Ce qui est inédit, selon le directeur général de l’APHP, c'est que des personnes « ont tenté de forcer une porte derrière laquelle ils voyaient qu'il y avait des soignants qui criaient : 'Attention, malades, danger !' »
 
À propos de l’hôpital, il affirme : « On a d'abord forcé les grilles et ensuite on a essayé de forcer une porte d'un bâtiment dont on voyait que c'était un bâtiment où on était en train de soigner des patients graves ».

Des infirmières ont préservé le service de réanimation ?

Quant à Christophe Castaner, il a évoqué une « attaque » par des militants anticapitalistes black blocs. « Des infirmières ont dû préserver le service de réanimation. Nos forces de l’ordre sont immédiatement intervenues », affirme le ministre de l’intérieur.
 
Enfin, Martin Hirsch fait le parallèle avec l’affaire de l’hôpital Necker qui avait été visé par des actes de vandalisme lors d’une manifestation parisienne contre la loi travail en juin 2016 :
 
« Il y a trois ans, quand Necker avait été caillassé, il n'y avait pas marqué 'hôpital', donc il y a des gens qui ont prétendu qu'ils ne savaient pas... Là, on ne pouvait pas ne pas savoir qu'on était dans un hôpital. »
 
Le parallèle avec l’affaire Necker est en effet pour le moins troublant. Pour certains journalistes, comme Sylvain Ernault, « Jurisprudence Necker oblige, recouper les sources est nécessaire car l'instrumentisation politique est tentante ».  Et de poster une vidéo des manifestants de tous âges expulsés de l'enceinte à 16h35.

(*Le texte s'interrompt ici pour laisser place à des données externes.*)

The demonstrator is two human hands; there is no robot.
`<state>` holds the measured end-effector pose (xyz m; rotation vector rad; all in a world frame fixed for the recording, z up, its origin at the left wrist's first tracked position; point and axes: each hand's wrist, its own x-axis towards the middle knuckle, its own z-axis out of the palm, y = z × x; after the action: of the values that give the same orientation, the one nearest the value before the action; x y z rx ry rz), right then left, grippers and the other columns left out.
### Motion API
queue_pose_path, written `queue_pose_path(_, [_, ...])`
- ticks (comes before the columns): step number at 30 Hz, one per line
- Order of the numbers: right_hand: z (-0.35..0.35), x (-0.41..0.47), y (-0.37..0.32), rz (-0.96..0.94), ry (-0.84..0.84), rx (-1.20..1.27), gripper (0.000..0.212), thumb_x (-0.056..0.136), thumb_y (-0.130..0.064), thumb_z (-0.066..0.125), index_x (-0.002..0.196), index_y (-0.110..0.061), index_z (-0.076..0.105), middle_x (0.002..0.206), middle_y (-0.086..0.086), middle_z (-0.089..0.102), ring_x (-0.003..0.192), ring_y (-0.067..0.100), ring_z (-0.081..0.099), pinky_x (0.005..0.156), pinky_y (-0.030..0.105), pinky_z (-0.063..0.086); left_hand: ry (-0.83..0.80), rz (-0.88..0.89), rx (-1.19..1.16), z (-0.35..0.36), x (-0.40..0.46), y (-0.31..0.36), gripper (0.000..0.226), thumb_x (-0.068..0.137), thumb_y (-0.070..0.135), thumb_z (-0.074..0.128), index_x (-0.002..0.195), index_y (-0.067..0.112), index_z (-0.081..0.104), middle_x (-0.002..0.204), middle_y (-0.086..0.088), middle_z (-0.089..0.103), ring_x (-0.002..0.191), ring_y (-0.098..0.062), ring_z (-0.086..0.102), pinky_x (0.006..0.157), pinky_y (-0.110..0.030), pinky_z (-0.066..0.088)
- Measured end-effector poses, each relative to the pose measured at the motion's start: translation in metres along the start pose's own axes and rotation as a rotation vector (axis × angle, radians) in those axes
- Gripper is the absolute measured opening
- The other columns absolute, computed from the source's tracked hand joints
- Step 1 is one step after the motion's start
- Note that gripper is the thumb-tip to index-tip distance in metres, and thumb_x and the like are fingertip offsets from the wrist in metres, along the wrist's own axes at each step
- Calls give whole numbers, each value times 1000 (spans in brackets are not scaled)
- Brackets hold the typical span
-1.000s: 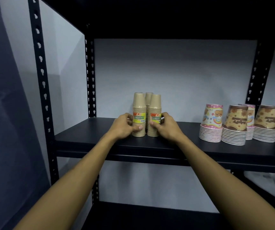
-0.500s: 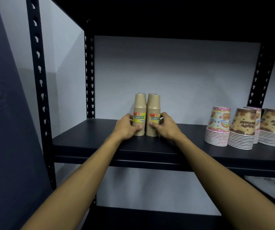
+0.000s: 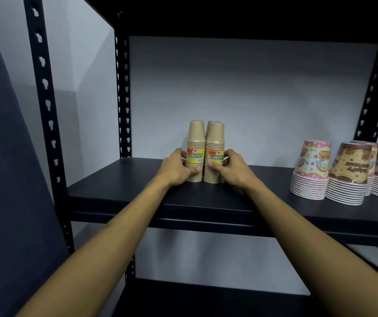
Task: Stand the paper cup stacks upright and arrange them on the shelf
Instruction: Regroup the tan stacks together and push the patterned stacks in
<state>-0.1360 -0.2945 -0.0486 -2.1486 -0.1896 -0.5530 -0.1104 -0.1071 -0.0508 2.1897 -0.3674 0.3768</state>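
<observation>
Between both hands' fingers (image 3: pixel 197 169): 2 cup stacks (image 3: pixel 206 152)

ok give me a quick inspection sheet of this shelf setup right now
surface: dark shelf board, cups standing on it
job's things: brown cup stacks upright, packed close together at mid-shelf, at least three, labels facing front
clutter: patterned cup stacks upright at the right, apart from the brown ones
grips: left hand curled round the left brown stack; right hand curled round the right one
cables: nothing seen
surroundings: white wall behind, perforated black uprights, lower shelf below
</observation>
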Motion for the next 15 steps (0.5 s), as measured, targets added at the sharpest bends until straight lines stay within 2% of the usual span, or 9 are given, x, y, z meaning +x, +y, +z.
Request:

D’autres vidéos ont été relayées sur Twitter par le journaliste indépendant David Dufresne qui recense les violences policières depuis le début du mouvement des Gilets Jaunes.
 
Elles illustrent la thèse suivante : les manifestants entrés dans l’enceinte de l’hôpital voulaient se réfugier pour fuir une colonne de CRS. Elles montrent en effet une marée de CRS pénétrer dans l’enceinte de l’hôpital, sur la piste de Gilets jaunes qui ne manifestent pas de signes d’agressivité. Beaucoup ont d’ailleurs les mains levées.

Pour Assma Maad, journaliste aux Décodeurs du Monde, les images diffusées par le journaliste David Dufresne sur Twitter « indiquent plutôt que les manifestants ont été repoussés par une colonne de CRS dans l’enceinte de l’hôpital, où ils ont tenté de se réfugier ».

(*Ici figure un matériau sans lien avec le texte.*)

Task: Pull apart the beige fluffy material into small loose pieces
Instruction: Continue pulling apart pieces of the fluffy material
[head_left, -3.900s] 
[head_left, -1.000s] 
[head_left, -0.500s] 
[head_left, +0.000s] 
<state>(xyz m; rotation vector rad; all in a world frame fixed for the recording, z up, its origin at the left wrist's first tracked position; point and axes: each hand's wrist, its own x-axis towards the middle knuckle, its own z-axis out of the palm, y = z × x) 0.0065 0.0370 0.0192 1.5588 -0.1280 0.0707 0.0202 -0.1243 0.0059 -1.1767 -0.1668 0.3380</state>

Toujours selon Le Monde, une journaliste de l’AFP aurait également vu à cet endroit des manifestants se mettre à l’abri dans l’enceinte de l’hôpital pour échapper aux gaz lacrymogènes, avant d’être pourchassés par les forces de l’ordre.
 
Quant au médecin urgentiste Gérald Kierzek, il appelle à rester prudent. Selon lui, « pas « d’attaque » de @HopPitieSalpe mais plutôt manifestants qui s’y réfugient et se retrouvent à l’entrée d’une réa. » Donc, « pas de mise en danger des patients. »

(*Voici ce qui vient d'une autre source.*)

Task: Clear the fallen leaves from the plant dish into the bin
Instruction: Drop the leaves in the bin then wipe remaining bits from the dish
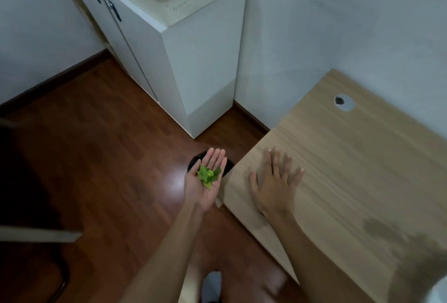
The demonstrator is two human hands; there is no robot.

Enfin, Paris-luttes.info lance un appel à témoignage contre la propagande sur la Pitié-Salpétrière. D’après le site, « Castaner veut nous refaire le coup de l'Hôpital Necker ». C’est pourquoi ils invitent à témoigner « toutes les personnes qui se sont fait gazer, poursuivre, embarquer par les flics dans l'hôpital de la Pitié Salpétrière, pour se faire accuser mensongèrement du "saccage" du service de réanimation (!). »

Qui a tort ? Qui a raison ? Qui ment ? Qui dit la vérité ? Difficile d’y voir clair pour le moment. Mais le temps, une fois de plus, devrait jouer contre les bonimenteurs.